Every line containing "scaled" should be copied out. Go through the entries and find them.

··· Records for this task ···

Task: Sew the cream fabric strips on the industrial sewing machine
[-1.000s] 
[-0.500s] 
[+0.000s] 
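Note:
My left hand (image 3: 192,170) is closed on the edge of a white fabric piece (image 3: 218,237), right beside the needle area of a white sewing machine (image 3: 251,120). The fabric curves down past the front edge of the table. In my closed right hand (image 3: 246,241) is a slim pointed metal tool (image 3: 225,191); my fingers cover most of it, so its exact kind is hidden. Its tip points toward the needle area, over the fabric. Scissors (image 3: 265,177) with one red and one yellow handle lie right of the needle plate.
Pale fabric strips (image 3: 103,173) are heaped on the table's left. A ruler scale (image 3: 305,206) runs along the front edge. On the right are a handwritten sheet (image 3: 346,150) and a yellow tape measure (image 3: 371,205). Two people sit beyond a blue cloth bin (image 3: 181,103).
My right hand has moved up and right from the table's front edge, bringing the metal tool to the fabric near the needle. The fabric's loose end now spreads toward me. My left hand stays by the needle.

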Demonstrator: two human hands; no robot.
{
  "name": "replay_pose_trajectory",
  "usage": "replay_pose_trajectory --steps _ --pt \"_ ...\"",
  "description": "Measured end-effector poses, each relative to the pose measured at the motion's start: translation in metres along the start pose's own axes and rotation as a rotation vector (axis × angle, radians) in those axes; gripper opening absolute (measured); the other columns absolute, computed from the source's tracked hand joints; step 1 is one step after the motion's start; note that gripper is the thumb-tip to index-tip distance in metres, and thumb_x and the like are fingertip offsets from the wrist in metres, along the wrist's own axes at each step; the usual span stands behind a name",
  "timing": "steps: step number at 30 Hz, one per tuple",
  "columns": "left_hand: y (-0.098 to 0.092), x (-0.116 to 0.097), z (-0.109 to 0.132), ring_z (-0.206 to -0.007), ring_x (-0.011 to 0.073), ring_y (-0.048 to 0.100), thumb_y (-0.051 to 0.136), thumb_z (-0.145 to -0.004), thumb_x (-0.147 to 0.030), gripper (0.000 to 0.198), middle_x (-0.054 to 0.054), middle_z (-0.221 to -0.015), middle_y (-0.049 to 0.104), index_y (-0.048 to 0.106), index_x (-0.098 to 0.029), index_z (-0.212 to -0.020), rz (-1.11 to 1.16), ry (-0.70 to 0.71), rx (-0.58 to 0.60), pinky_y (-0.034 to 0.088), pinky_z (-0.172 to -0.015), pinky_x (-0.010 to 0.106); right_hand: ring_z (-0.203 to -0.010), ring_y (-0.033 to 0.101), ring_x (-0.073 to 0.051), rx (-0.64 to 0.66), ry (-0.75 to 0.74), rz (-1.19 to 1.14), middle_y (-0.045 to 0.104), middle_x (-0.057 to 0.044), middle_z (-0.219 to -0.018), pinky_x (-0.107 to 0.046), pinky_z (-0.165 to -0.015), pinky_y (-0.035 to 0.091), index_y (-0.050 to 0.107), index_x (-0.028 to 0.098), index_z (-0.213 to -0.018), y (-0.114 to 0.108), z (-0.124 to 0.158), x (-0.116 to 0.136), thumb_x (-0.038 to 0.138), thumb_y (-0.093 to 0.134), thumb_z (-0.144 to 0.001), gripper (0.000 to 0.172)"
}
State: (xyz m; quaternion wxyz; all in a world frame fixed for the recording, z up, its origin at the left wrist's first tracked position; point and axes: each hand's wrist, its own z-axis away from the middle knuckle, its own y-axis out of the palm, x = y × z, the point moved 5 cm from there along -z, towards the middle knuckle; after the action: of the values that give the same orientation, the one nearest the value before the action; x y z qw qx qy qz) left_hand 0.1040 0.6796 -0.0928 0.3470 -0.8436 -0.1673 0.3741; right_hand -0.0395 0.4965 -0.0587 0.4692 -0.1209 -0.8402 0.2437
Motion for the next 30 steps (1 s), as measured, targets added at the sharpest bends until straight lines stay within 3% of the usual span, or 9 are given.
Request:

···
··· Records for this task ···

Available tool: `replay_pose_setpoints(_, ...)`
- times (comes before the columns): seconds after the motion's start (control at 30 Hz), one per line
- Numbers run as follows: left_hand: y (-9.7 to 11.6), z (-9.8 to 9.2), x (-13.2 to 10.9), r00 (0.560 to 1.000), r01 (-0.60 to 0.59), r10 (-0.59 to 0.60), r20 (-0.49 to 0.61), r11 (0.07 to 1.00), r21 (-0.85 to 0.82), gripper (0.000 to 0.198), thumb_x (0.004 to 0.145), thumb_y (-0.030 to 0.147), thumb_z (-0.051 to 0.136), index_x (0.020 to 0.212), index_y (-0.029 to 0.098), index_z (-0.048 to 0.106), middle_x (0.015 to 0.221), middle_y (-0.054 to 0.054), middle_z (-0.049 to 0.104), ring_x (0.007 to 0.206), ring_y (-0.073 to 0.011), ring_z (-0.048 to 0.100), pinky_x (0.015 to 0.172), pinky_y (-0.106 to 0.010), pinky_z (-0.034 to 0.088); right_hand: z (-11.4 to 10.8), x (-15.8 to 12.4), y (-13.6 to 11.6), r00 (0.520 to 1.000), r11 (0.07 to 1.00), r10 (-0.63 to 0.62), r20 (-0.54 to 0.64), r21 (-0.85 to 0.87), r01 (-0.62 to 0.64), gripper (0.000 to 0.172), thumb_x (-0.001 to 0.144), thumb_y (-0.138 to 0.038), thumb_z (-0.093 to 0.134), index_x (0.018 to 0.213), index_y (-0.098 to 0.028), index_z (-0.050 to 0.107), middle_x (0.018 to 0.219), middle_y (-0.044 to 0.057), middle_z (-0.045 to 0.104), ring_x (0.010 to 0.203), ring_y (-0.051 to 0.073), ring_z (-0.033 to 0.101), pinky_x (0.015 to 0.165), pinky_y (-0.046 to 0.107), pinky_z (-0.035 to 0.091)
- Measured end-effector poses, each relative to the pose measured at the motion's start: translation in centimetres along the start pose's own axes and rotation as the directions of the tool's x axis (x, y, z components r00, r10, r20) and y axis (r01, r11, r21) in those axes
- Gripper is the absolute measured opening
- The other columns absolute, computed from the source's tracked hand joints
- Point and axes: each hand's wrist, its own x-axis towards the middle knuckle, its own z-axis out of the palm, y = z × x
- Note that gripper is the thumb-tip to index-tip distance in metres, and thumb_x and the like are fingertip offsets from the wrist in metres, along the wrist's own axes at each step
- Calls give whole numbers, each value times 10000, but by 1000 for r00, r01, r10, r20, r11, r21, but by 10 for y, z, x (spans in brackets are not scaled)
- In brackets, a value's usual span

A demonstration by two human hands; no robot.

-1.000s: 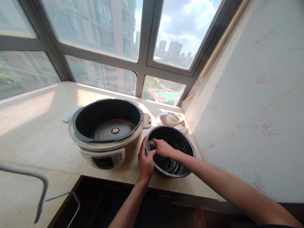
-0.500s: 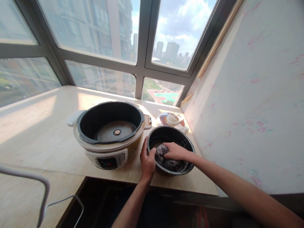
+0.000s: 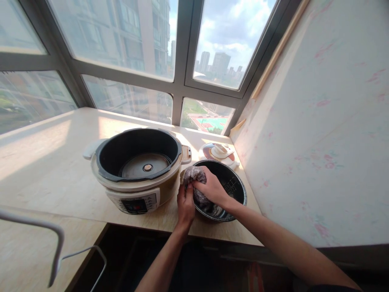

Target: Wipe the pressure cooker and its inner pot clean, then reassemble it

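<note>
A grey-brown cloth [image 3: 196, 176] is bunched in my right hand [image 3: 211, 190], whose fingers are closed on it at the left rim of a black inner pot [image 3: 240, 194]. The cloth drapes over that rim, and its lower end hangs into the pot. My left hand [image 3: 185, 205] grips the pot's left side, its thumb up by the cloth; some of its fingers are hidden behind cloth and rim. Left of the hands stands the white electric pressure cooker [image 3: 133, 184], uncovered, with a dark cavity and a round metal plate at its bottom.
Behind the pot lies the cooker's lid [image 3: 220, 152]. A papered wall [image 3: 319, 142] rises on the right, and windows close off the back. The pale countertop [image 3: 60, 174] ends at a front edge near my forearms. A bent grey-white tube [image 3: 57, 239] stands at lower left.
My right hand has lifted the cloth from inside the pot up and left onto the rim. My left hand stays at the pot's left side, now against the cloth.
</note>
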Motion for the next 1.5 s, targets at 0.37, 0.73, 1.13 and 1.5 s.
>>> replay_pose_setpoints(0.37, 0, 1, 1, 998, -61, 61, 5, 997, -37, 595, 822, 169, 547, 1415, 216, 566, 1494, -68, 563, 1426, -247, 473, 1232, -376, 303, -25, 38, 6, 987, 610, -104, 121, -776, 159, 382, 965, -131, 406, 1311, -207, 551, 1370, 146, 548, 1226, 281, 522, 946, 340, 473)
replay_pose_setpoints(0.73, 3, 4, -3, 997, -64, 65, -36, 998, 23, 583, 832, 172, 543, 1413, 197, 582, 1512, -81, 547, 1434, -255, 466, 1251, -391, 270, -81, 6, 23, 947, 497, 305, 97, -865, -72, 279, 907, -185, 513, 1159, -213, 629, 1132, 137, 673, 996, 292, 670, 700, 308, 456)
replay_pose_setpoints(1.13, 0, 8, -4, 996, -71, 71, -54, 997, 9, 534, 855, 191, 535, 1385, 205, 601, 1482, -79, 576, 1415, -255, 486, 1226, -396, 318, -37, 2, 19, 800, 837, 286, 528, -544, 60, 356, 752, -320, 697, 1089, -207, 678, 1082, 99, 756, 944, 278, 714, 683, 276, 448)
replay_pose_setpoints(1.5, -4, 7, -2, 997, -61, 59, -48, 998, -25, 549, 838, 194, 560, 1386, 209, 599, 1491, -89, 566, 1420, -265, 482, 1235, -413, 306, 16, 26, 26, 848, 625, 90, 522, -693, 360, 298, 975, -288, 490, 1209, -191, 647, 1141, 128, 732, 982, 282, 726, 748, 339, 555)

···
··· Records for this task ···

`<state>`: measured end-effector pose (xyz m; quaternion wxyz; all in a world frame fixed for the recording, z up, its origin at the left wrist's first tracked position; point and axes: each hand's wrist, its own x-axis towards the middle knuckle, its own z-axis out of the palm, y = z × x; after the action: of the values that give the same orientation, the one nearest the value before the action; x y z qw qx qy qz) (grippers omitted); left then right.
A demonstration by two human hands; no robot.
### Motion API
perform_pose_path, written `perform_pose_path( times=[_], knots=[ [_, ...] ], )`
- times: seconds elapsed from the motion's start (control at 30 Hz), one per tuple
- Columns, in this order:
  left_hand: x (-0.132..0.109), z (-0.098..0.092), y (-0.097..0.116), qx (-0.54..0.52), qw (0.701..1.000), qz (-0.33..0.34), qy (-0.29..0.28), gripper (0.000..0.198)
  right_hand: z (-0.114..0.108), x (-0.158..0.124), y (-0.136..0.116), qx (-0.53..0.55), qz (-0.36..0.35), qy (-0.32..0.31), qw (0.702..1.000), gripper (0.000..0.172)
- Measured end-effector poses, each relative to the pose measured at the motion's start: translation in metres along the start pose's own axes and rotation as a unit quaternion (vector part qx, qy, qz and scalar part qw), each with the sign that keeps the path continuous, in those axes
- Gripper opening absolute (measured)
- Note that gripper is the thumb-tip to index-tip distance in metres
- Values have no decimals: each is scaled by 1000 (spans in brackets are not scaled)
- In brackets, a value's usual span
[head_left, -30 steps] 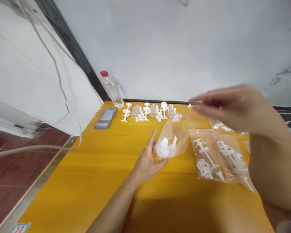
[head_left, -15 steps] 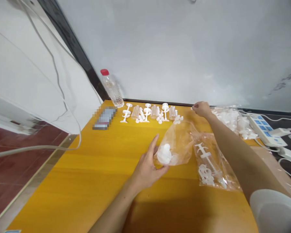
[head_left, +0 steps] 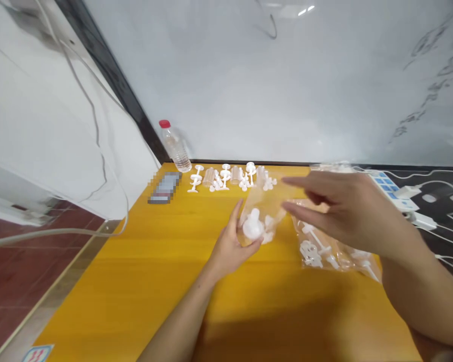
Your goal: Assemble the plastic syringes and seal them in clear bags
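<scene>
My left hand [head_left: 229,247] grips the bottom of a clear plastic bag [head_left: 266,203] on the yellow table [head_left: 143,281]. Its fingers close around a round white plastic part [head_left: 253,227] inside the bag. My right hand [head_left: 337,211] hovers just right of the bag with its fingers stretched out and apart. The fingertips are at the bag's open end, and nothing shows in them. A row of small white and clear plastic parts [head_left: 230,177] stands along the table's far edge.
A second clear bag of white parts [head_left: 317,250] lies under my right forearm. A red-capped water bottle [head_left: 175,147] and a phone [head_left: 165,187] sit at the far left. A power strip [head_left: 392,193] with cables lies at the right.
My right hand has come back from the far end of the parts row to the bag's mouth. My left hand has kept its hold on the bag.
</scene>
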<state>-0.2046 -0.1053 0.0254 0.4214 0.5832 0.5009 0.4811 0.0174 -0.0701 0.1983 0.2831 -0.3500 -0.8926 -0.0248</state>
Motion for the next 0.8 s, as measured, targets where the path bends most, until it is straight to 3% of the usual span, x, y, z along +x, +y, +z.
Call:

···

# Solution to the exercise:
- Calls give whole numbers, each value times 10000, but by 1000 for r00, r01, r10, r20, r11, r21, but by 10 for y, z, x (spans in brackets are not scaled)
- Values have no decimals: each is scaled by 1000 (spans in brackets are not scaled)

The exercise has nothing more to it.